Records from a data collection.
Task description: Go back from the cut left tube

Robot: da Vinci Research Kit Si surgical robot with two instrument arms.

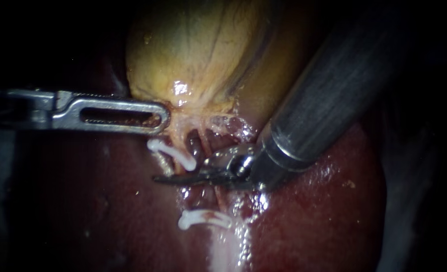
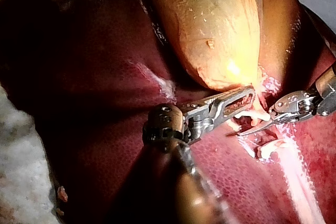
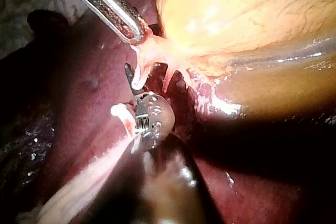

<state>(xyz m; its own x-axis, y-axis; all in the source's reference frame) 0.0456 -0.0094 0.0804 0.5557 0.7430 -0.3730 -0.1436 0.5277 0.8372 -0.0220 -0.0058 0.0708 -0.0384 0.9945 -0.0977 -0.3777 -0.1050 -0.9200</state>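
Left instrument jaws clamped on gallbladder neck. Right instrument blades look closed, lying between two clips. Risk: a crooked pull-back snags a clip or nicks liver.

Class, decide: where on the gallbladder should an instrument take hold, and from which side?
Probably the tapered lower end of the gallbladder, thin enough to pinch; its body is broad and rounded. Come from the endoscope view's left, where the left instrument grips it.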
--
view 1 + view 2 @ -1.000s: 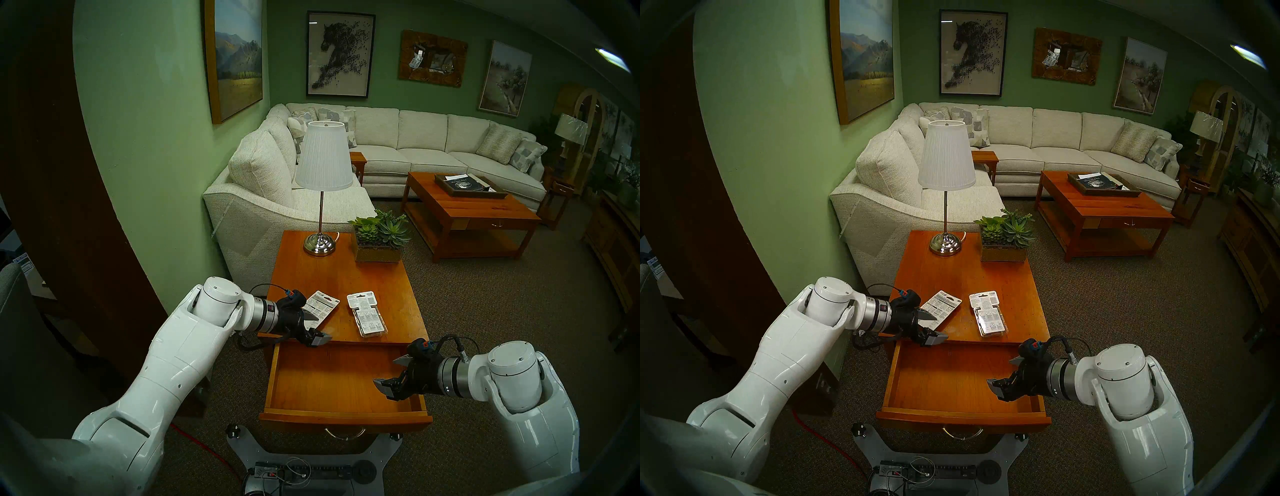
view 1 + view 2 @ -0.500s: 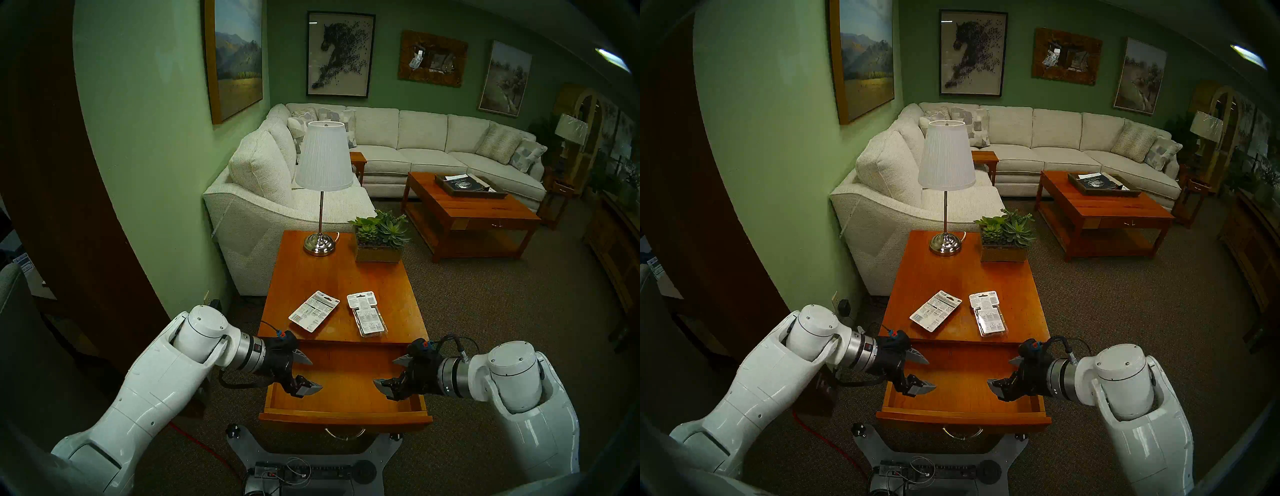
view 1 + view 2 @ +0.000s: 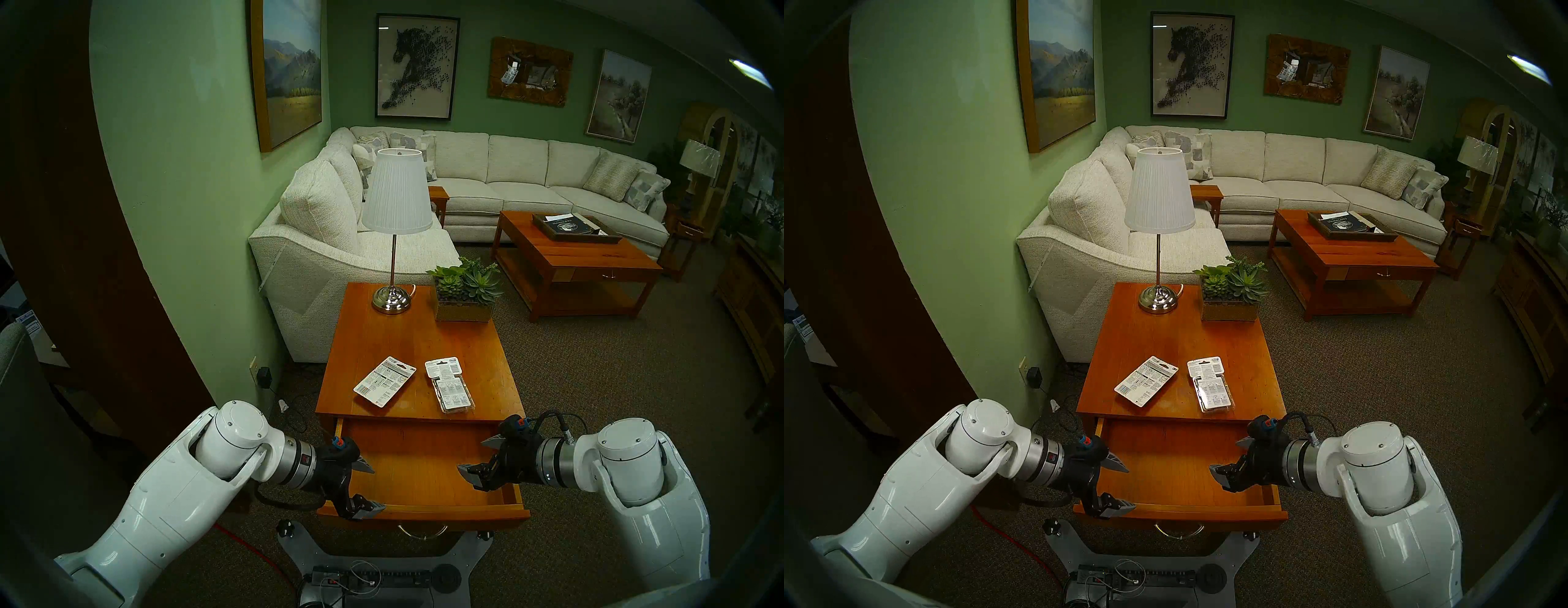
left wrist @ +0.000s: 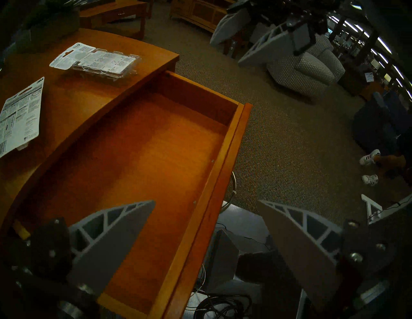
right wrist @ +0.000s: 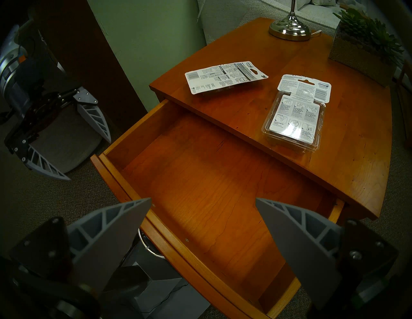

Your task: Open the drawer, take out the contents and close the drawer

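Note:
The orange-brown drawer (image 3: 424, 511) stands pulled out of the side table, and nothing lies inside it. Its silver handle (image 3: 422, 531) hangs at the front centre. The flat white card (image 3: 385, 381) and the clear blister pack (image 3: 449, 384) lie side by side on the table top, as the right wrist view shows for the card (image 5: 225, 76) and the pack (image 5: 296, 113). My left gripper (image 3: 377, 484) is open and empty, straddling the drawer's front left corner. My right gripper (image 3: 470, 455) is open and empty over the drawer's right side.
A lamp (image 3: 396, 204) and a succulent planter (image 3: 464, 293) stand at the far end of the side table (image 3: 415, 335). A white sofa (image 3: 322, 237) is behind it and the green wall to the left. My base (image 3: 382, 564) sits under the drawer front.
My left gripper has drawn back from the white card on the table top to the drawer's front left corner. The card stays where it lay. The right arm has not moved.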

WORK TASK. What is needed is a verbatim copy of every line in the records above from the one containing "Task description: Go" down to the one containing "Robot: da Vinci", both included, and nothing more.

RESPONSE TO THE EXERCISE.
Task description: Go back from the cut left tube

Robot: da Vinci Research Kit Si surgical robot with two instrument arms.

The answer given is complete.